EXERCISE AIM
Look at each line of the listing. Copy those that hold the string "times".

INFORMATION PROVIDED
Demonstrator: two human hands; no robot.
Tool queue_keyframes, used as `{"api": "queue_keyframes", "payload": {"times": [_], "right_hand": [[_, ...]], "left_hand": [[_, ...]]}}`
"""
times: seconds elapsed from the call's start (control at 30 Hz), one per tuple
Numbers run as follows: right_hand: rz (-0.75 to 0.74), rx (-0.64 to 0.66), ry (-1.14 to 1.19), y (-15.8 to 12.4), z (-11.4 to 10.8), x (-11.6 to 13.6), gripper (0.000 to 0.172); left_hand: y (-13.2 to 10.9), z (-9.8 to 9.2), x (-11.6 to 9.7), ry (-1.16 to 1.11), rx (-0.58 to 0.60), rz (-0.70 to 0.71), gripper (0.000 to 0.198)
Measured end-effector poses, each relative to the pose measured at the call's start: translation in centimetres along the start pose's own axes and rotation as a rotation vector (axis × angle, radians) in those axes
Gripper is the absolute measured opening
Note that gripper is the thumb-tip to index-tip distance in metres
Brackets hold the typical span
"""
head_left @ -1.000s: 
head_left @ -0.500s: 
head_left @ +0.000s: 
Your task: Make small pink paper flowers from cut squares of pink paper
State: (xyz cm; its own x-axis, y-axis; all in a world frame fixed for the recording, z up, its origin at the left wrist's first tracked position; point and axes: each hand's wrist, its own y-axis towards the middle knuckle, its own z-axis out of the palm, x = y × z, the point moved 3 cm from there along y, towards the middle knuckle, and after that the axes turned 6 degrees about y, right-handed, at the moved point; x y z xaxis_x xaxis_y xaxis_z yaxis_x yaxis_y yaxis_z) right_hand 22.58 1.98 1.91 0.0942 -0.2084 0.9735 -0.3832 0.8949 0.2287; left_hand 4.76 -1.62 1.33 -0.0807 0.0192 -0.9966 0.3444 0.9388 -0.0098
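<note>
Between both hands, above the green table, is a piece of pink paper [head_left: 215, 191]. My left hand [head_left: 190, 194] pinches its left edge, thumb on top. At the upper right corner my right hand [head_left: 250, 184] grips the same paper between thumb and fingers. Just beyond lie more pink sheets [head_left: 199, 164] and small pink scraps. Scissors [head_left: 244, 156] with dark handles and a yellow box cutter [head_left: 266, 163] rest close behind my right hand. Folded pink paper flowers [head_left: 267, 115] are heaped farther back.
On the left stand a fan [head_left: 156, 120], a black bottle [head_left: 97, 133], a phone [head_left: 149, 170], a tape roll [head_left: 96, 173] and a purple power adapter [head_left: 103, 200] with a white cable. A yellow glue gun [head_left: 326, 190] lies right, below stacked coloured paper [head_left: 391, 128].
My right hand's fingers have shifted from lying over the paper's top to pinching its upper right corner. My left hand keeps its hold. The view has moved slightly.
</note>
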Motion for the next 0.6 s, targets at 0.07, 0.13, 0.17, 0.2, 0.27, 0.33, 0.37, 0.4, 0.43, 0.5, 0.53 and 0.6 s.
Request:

OUTPUT OF THE EXERCISE
Tool queue_keyframes, used as `{"api": "queue_keyframes", "payload": {"times": [_], "right_hand": [[_, ...]], "left_hand": [[_, ...]]}}`
times: seconds elapsed from the call's start (control at 30 Hz), one per tuple

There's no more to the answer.